Sunday, February 10, 2008
Talk about your helicopter parents
The Great IBWO Hunt is on. I'm as excited as the next amateur ornithologist over the fact that there might still be ivory-billed woodpeckers, especially since there might even be some right here in the Florida panhandle. I'm all for spending a handful of tax dollars helping them recover, and yes, I'd like to see pictures and videos. I'd like to know that they're still out there.
On the other hand, while I can sympathize with the zeal, flushing them out with helicopters seems counterproductive. Even sending all those biologists into the swamps in kayaks and wading boots seems too intrusive. How about we just pay to set aside and protect those areas that are likely habitat and just check back in 20 years?
update: more about the aerial survey
9 comments:
What a brilliant idea [:twisted:] Let's go in with choppers so the downdraft from the rotors can knock all of the nests out of the trees and blow more crap in the water while sucking things into the engines and spewing noxious fumes out the exhaust. What a fabulous idea - NOT!

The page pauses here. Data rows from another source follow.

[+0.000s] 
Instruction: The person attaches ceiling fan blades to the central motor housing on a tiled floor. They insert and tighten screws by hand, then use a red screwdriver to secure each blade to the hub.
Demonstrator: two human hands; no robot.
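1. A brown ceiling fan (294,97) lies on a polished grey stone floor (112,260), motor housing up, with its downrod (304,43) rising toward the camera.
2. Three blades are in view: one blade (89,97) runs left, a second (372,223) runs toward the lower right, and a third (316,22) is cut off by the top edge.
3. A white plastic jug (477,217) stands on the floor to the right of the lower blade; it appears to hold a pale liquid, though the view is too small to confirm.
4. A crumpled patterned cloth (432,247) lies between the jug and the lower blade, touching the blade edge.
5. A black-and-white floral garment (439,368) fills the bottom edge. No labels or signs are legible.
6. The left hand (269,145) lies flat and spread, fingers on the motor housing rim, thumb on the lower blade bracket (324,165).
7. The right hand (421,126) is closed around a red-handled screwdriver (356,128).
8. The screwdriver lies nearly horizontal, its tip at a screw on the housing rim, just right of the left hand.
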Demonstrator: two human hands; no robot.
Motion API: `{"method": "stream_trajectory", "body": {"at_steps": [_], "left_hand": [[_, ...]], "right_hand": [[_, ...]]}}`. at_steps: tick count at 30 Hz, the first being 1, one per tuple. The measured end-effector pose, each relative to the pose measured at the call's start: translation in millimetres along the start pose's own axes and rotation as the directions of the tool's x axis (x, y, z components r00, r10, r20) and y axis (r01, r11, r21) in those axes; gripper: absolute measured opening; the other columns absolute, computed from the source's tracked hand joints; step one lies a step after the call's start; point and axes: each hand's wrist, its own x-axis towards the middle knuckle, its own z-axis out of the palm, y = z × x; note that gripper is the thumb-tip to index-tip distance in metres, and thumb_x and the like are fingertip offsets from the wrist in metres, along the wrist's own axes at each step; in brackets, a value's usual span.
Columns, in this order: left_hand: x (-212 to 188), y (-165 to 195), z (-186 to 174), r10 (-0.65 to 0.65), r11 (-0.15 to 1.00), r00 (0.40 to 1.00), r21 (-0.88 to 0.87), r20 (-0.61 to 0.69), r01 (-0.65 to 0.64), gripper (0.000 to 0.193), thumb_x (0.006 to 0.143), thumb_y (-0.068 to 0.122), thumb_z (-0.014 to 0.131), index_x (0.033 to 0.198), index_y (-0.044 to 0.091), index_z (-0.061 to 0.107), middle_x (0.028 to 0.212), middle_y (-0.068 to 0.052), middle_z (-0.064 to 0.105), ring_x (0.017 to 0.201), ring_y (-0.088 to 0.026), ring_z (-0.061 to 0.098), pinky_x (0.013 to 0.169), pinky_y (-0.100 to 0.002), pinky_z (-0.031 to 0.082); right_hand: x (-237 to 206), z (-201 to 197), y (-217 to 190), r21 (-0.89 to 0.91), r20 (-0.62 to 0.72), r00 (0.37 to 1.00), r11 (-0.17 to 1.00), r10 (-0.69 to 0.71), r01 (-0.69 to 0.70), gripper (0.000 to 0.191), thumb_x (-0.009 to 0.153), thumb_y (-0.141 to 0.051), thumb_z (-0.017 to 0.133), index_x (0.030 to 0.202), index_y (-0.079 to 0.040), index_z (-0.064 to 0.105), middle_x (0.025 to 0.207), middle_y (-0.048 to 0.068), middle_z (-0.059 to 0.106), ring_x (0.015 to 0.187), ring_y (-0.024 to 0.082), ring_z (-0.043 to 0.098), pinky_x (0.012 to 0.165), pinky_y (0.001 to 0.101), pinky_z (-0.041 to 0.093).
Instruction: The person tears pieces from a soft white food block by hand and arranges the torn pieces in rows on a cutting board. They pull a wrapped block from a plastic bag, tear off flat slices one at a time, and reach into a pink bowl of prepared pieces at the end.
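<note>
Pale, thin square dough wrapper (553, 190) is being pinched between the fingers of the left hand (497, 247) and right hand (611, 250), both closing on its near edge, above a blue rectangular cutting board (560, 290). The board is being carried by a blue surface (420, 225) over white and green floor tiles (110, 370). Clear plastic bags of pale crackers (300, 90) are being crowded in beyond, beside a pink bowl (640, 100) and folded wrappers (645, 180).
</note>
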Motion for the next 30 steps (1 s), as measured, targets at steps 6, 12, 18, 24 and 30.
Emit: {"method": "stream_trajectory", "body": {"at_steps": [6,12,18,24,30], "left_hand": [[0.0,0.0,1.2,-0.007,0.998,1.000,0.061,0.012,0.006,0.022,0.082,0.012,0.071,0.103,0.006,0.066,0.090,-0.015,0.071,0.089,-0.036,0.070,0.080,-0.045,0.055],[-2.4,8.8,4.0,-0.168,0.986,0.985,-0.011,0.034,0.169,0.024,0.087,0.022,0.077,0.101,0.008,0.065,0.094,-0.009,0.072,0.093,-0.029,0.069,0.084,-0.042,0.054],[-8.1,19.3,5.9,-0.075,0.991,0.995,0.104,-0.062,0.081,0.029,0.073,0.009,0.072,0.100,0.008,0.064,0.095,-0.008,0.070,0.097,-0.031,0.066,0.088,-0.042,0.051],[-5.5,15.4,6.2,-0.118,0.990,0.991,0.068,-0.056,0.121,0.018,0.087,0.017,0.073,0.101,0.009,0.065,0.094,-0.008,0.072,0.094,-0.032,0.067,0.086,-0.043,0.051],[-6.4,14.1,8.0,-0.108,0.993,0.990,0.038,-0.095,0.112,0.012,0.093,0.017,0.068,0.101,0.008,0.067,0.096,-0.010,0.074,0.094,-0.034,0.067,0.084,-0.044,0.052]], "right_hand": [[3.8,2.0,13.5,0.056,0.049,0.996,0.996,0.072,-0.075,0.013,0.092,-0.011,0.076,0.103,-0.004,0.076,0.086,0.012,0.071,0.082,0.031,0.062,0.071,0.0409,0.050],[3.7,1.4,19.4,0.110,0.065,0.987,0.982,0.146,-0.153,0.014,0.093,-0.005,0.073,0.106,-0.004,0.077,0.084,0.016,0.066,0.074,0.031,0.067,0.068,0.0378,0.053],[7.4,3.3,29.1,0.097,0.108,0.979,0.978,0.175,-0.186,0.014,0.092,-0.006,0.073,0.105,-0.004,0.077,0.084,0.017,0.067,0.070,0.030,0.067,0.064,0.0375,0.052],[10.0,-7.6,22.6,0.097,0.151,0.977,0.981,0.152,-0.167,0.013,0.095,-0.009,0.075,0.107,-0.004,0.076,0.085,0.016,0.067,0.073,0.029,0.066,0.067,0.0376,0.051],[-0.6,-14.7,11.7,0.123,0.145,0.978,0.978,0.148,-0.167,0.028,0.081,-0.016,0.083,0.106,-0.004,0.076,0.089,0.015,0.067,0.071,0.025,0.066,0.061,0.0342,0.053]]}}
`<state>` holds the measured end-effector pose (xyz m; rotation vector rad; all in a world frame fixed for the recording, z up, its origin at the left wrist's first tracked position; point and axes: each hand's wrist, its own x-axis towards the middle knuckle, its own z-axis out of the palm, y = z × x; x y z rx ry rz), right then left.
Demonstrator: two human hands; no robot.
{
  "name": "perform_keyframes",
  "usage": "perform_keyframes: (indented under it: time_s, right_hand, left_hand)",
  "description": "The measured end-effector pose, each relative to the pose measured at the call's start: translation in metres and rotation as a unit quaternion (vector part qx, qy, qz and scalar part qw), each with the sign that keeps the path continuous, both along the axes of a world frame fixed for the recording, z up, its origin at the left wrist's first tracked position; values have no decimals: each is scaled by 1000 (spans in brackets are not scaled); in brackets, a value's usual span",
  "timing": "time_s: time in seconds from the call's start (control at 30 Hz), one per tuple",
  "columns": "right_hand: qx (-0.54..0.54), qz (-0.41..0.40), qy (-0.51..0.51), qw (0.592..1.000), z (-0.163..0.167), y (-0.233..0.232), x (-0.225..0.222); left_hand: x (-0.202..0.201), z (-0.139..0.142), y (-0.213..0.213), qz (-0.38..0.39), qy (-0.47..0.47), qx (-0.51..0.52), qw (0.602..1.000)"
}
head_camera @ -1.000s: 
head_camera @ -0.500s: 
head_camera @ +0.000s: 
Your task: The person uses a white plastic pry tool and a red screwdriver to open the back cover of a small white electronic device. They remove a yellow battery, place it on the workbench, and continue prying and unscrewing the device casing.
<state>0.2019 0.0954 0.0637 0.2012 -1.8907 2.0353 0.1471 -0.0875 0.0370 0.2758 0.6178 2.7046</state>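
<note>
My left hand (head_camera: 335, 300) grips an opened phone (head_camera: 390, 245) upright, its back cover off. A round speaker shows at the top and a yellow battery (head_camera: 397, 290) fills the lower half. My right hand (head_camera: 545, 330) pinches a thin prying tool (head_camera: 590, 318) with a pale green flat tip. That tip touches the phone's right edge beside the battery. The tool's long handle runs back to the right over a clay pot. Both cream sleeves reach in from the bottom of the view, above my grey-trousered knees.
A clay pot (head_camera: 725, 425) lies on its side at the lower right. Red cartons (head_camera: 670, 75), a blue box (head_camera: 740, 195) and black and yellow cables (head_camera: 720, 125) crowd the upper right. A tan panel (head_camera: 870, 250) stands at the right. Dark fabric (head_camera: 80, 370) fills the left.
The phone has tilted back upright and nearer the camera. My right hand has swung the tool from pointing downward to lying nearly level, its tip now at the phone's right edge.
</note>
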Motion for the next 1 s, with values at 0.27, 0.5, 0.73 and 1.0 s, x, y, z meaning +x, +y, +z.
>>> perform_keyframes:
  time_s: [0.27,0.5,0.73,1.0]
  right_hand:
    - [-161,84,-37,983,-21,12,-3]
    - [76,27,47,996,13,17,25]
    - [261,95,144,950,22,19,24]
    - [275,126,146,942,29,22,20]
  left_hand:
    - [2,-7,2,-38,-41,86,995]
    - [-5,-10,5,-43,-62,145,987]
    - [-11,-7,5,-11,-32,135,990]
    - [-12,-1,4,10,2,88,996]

Get out and stay out and the swamp might be able to filter some of the crap out of the water.
I've been in helicopters in a swampy land - bad idea all the way around.
i think they nest in holes they carve out of the trees, so that part of it shouldn't be a problem.

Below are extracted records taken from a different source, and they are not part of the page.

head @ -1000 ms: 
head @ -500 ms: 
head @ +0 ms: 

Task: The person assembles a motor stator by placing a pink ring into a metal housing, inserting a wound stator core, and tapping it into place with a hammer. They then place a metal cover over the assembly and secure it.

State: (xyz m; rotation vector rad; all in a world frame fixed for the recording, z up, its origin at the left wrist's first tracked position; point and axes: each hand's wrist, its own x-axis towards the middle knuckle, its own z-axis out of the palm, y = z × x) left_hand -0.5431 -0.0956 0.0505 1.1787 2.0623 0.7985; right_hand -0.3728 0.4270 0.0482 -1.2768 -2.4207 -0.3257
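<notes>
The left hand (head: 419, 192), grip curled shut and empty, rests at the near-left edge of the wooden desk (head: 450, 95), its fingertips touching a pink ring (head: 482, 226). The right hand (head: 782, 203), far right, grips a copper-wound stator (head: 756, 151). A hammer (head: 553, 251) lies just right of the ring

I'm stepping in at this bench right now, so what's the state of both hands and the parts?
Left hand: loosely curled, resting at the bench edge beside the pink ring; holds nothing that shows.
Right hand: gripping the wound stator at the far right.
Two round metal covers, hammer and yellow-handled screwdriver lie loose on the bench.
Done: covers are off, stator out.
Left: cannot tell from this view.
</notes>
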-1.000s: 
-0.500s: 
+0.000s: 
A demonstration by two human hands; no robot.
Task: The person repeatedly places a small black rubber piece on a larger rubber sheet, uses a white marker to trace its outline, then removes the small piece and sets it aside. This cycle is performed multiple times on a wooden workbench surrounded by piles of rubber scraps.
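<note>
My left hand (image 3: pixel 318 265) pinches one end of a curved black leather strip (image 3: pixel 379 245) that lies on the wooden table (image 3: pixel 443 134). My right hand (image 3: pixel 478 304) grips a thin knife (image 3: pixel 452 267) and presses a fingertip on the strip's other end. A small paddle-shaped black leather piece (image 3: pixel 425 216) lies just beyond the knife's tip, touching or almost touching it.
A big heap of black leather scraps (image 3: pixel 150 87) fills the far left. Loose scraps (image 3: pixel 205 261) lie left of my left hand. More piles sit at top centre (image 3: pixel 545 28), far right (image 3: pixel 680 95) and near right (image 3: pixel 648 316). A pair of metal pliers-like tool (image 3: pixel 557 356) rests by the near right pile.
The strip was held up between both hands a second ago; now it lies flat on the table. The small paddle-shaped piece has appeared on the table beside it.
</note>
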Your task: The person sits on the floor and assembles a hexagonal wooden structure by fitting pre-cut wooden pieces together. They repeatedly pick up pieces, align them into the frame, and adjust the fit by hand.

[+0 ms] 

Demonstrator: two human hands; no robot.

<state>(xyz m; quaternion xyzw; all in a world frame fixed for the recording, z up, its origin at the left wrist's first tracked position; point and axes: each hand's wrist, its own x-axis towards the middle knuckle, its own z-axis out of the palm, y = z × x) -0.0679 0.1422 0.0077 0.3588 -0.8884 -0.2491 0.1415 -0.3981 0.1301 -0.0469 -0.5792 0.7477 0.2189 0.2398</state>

and maybe the helicopters fly high enough to avoid some of the other problems you mention, but who knows? no matter how careful they may or may not be about that though, the sheer harassment would sure make me want to pick up stakes and move somewhere else.
Those peckers in the Panhandle are real. I talked to Geoff Hill over the Christmas holidays. He has no doubt at all.

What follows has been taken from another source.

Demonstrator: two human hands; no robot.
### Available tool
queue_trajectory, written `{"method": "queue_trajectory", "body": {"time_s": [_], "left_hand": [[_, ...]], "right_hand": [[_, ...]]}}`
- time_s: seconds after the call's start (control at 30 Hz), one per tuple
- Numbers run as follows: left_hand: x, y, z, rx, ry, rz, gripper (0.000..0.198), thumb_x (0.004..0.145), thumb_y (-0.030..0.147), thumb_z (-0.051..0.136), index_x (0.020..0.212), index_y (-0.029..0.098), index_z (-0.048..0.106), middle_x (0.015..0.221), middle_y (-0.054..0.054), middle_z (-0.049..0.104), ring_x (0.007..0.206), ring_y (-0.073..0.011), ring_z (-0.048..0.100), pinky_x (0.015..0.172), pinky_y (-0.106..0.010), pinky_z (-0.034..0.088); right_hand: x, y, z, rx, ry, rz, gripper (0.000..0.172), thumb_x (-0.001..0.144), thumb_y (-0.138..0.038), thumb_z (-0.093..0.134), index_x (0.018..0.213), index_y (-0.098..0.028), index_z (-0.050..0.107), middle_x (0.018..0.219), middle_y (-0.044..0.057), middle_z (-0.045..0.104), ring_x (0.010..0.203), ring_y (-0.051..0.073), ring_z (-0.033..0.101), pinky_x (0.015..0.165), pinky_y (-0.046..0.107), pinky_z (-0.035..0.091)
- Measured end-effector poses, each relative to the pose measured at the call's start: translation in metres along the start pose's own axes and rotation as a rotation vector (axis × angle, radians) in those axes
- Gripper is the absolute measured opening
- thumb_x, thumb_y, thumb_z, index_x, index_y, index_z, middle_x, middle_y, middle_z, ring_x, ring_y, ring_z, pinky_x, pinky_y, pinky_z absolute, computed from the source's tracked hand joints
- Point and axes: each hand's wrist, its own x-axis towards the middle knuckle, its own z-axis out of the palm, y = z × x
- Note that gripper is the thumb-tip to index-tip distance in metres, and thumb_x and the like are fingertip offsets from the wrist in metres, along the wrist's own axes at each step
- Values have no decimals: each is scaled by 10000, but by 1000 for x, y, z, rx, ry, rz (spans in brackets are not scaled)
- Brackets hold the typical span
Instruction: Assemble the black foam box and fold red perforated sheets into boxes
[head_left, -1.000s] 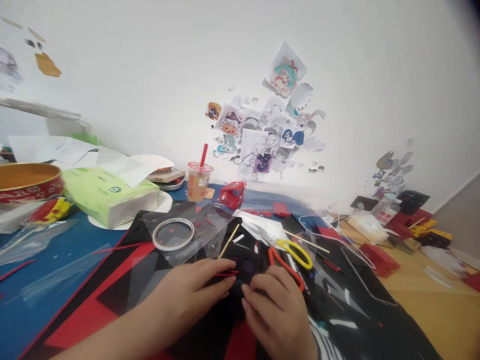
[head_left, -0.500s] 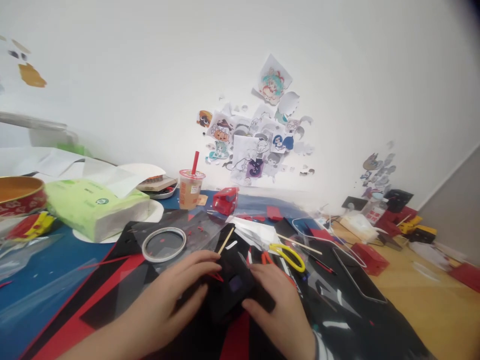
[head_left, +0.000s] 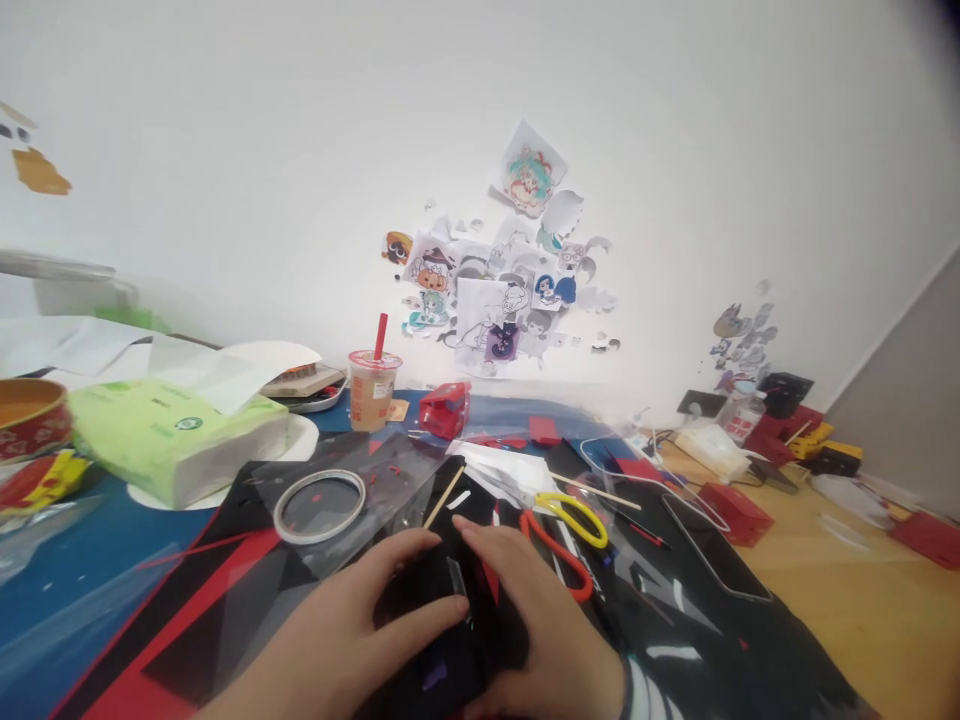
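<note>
Both my hands close round a small black folded paper piece (head_left: 442, 630) low in the middle of the view. My left hand (head_left: 352, 630) grips its left side, thumb over the front and fingers curled behind. My right hand (head_left: 540, 625) covers its right side, fingers stretched over the top edge. A scrap of purple shows on the piece near its lower edge. Under my hands lie black and red paper sheets (head_left: 225, 600). A thin wooden stick (head_left: 444, 497) rests just beyond my fingertips.
Scissors with one yellow and one red handle (head_left: 570, 535) lie to the right of my hands, a tape ring (head_left: 319, 505) under clear plastic to the left. Farther back stand a tissue pack (head_left: 172, 440), a drink cup with red straw (head_left: 373, 385), a small red box (head_left: 444, 410). Red and black boxes (head_left: 780, 430) sit at the far right.
The black piece has been turned and drawn closer between my hands; its purple patch moved from the top face to the lower edge. The view has drifted slightly to the right.
</note>
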Motion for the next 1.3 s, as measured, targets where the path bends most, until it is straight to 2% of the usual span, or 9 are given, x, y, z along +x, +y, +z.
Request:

Check out ibwfound.blogspot.com for Ivory-billed Woodpecker Foundation updates!
arch: that's just too cool. thanks for telling me about it. that counteracts some of the indignities of living here in the state of hanging chads and maybe-maybe-not primaries.
anon: thanks for that link.
I'm not an ornithologist, but, if they really are still around it would be too cool and I'd hope we'd try and do something to protect them and encourage them to reproduce.
The helicopters sound like a supremely bad idea.
geneo: i guess you could call me a recovering birder. i used to live in the part of massachusetts talked about in the post below. all this almost-news about the ibwo is making me twitchy.
Not being an ornithologist or even an ex-birder (my kid once had a parakeet, and it scared me to death), I can't offer any sort of opinion. Except that mixing engines and birds seldom turns out fortuitous for the birdies.
Sounds to me like someone with a stake in Helicopters 'R' Us has his/her hands in the public till.